'Helicopter money' risky but effective

Al Clark
— 1 minute read

Experimental helicopter money policy could be an effective alternative to quantitative easing (QE), writes Nikko AM's Al Clark – but it comes with considerable risk.

Al Clark

US Federal Reserve chairwoman Janet Yellen stated at a recent news conference that ‘helicopter money’ could be considered under certain conditions. This experimental monetary policy “is something one might legitimately consider, I would see this as a very abnormal, extreme situation”, she said.

In Japan, with currency intervention effectively off the table for fear of accusations of currency manipulation, there is increasing speculation that the Bank of Japan (BoJ) may pursue further monetary policy experimentation.


'Helicopter money' could offer the BoJ a means of increasing the supply of yen versus other currencies.

Nikko AM’s multi-asset team has previously written about our concern that monetary policy is reaching the limits of its effectiveness, particularly when considering zero and negative interest rate policies and quantitative easing.

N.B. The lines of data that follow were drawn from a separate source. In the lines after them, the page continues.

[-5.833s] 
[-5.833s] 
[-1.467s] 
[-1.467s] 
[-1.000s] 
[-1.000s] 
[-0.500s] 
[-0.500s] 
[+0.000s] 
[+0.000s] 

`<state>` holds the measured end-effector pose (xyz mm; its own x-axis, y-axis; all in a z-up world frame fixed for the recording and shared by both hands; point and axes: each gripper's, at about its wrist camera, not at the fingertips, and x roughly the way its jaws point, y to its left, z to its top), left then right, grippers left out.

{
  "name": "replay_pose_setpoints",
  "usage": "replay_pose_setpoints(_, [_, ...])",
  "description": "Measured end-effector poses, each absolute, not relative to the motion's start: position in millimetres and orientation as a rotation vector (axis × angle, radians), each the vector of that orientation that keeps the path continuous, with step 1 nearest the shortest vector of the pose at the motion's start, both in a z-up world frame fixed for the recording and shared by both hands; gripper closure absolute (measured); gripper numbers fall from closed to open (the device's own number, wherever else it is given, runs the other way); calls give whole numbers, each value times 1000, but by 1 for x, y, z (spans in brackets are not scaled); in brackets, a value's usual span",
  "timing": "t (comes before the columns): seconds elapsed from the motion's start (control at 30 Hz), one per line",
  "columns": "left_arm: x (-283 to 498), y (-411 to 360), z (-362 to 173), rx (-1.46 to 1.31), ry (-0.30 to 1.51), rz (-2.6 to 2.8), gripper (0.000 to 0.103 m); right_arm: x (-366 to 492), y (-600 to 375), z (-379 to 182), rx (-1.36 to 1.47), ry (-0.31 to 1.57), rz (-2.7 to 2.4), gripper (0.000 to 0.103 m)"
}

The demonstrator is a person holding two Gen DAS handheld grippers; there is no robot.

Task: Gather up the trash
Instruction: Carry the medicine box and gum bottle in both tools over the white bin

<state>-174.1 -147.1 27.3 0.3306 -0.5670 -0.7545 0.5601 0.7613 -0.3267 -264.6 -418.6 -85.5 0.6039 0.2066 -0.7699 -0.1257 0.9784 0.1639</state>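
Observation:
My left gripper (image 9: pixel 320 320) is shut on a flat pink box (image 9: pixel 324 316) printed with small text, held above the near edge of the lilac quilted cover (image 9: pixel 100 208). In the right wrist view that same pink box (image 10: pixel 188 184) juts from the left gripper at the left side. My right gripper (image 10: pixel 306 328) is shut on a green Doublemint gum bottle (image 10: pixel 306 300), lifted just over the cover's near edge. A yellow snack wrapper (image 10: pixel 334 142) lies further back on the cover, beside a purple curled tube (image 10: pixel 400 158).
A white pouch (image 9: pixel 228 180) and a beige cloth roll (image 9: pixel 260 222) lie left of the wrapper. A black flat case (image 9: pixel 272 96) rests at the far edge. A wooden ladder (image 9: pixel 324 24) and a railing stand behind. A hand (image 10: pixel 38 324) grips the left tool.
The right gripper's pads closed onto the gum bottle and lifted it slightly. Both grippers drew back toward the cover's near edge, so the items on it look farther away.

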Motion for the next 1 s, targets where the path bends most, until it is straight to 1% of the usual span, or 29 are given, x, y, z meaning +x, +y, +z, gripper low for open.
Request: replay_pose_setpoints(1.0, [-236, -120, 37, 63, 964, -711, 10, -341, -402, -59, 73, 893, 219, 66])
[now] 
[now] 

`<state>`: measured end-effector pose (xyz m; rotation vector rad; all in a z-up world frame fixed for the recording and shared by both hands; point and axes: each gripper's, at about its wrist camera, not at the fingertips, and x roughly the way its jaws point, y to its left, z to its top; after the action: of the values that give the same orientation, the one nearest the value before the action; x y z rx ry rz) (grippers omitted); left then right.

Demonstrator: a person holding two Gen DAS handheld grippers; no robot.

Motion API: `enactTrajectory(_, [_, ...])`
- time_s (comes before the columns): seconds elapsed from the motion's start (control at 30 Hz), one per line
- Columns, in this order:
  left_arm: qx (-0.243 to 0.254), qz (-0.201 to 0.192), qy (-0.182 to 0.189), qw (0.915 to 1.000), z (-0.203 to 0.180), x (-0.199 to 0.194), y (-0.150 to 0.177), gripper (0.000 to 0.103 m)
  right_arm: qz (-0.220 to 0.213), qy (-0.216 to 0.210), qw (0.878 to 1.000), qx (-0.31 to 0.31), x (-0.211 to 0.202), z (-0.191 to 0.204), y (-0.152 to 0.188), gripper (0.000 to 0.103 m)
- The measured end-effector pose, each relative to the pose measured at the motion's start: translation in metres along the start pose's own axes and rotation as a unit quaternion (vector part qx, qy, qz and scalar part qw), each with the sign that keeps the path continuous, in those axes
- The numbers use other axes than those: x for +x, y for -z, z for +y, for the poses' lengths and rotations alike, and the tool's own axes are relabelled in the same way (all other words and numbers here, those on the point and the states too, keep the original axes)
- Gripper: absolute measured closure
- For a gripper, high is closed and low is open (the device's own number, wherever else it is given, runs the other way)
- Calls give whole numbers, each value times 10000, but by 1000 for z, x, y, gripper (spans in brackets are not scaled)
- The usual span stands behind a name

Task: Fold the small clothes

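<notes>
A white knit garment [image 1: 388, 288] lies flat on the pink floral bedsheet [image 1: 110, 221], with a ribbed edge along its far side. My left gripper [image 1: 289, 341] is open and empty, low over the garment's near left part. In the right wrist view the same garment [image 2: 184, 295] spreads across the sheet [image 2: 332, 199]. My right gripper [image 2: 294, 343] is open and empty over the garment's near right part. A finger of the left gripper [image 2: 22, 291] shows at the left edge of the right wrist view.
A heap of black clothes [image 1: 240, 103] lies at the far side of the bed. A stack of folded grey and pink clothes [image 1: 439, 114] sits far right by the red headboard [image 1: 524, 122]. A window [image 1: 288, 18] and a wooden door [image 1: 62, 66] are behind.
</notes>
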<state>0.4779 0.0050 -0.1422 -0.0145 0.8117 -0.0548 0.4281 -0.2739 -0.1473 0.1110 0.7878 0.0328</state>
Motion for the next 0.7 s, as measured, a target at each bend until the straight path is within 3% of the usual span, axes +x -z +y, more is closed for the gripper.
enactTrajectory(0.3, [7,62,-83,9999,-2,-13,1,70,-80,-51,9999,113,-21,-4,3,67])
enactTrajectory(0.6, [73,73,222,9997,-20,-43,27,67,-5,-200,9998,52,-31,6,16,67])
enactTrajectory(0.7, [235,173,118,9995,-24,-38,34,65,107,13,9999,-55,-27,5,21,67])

However, we believe that helicopter money could actually prove effective – but it comes with significant risks.

Helicopter money is more directly supportive than QE

Helicopter money is essentially a cash transfer from central banks to the general population. The central bank creates new money and deposits it in people’s bank accounts, either through direct transfers or tax rebates.

The hope is that this will encourage the population to spend, thereby increasing aggregate demand and spurring growth in the economy.

Central banks hope the direct route of helicopter money will prove more effective than the more circuitous route of QE, which requires the added liquidity to be recycled through banks in order to reach the population.

This seems like a reasonable assumption to us. If you suddenly received a few thousand dollars in your bank account, there is a good chance you might spend it.

However, there is also a risk you might just save it. If your government is in austerity mode, cutting spending and raising taxes, then the chances of you saving it increase considerably.

To be truly effective, there has to be a sensible coordination between fiscal policy and monetary policy to maximise the chances that the helicopter money does not simply disappear under the mattress.

If a country can manage this type of coordination, then in theory helicopter money has a reasonable chance of working.

Does this sound a bit too good to be true? Critics of helicopter money say it will end badly as the permanent increase in the money supply will result in runaway inflation.

Supporters suggest that this is already happening anyway because QE is presented as a temporary increase in the money supply, but in reality can sit on the central bank balance sheet for years.

Consumer confidence at risk

In the multi-asset team, we can see the benefit to consumers of taking this next step. But we have a nagging doubt that once central banks ‘cross the Rubicon’ of temporary to permanent, the risk of a hit to consumer confidence rises considerably.

The financial system is founded on confidence. Fiat money, fractional-reserve banking and central bank experiments are all based on the premise that the people believe the dollar they earn is worth more than the paper it is printed on.

If central banks suddenly start creating these dollars out of thin air in massive quantities, there is a chance that people will start questioning what that dollar is really worth. If this happens, the foundations start to shake and gold is likely to become the asset of choice.

It isn’t possible to assess the odds of this happening, but our guess is it is much greater than zero.

In theory, helicopter money stands a real chance of being effective in boosting consumption. That said, there are considerable risks to people’s belief in the value of money. We hope that central banks are considering all the potential ramifications before embarking on this new experiment.

Al Clark is the global head of multi-asset at Nikko Asset Management.